Problem requirements >> Please count the lines in the entries below that include the word "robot", and give only the number.

Items from a data source >>
════════

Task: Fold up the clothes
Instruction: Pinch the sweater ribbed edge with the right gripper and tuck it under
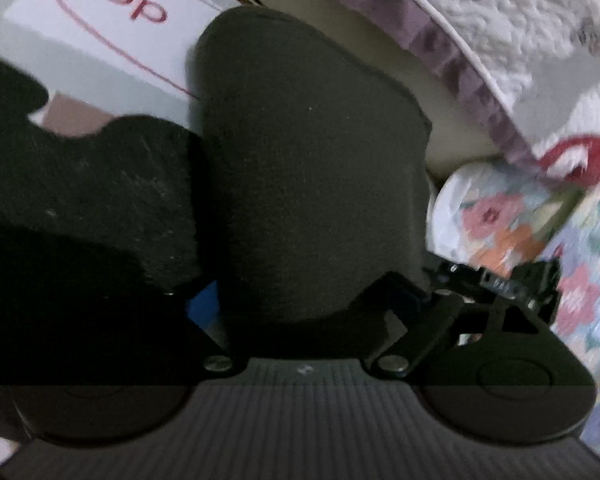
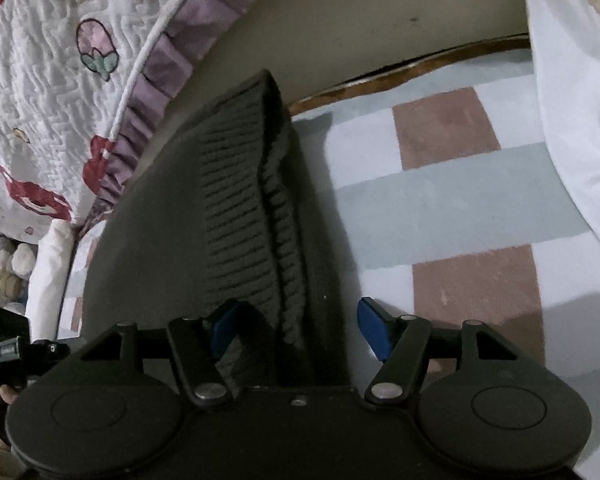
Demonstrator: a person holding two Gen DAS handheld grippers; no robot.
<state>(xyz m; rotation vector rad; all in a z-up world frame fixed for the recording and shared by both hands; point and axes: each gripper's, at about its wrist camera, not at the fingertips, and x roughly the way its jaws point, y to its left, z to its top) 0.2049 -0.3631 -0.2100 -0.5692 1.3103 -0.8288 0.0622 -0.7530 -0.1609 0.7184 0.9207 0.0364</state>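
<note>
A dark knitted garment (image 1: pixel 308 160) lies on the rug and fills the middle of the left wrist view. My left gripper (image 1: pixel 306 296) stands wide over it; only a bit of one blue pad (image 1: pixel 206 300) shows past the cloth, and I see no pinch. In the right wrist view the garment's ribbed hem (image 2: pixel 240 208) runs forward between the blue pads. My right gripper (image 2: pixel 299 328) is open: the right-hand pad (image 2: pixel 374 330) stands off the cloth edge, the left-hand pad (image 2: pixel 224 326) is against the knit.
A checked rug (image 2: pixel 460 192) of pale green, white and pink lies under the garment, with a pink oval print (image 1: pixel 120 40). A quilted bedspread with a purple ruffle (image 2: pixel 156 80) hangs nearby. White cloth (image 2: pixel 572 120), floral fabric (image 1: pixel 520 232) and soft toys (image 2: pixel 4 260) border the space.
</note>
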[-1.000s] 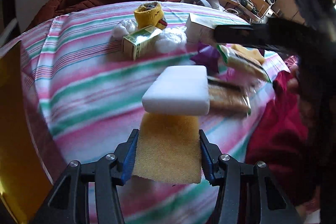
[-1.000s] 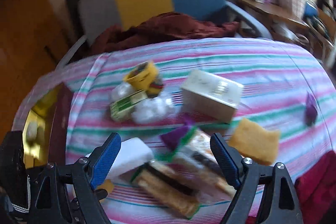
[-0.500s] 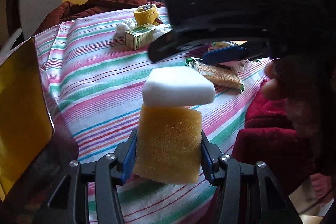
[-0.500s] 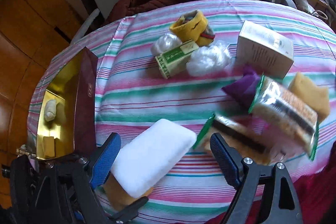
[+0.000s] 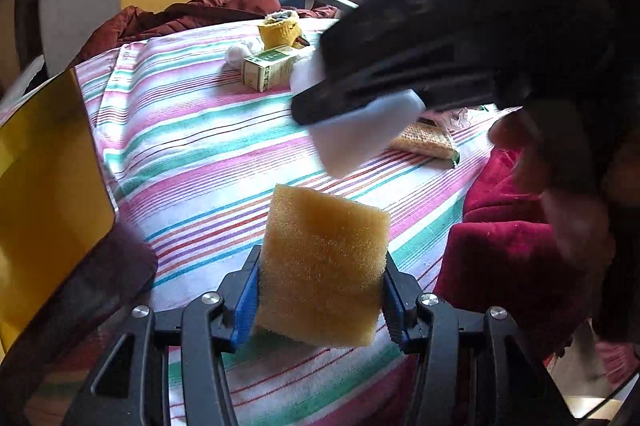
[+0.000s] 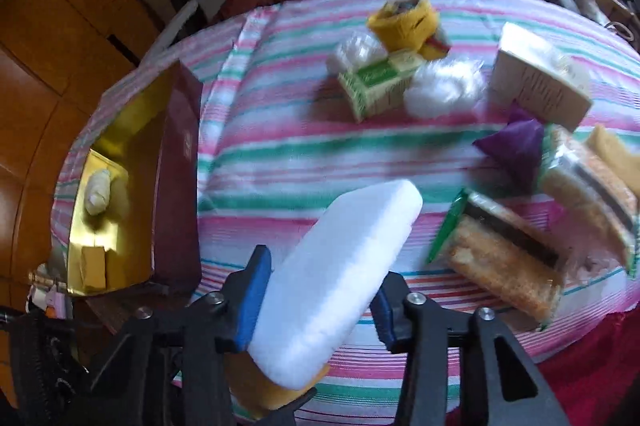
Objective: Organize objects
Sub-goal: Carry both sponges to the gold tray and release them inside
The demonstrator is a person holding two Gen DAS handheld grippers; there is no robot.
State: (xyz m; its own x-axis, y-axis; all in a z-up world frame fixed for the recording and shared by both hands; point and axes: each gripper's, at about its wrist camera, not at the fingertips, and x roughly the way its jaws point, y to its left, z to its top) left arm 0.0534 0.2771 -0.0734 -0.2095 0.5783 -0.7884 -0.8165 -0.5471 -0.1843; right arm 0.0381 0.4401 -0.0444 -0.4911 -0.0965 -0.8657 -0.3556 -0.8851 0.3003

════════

Task answer >> 2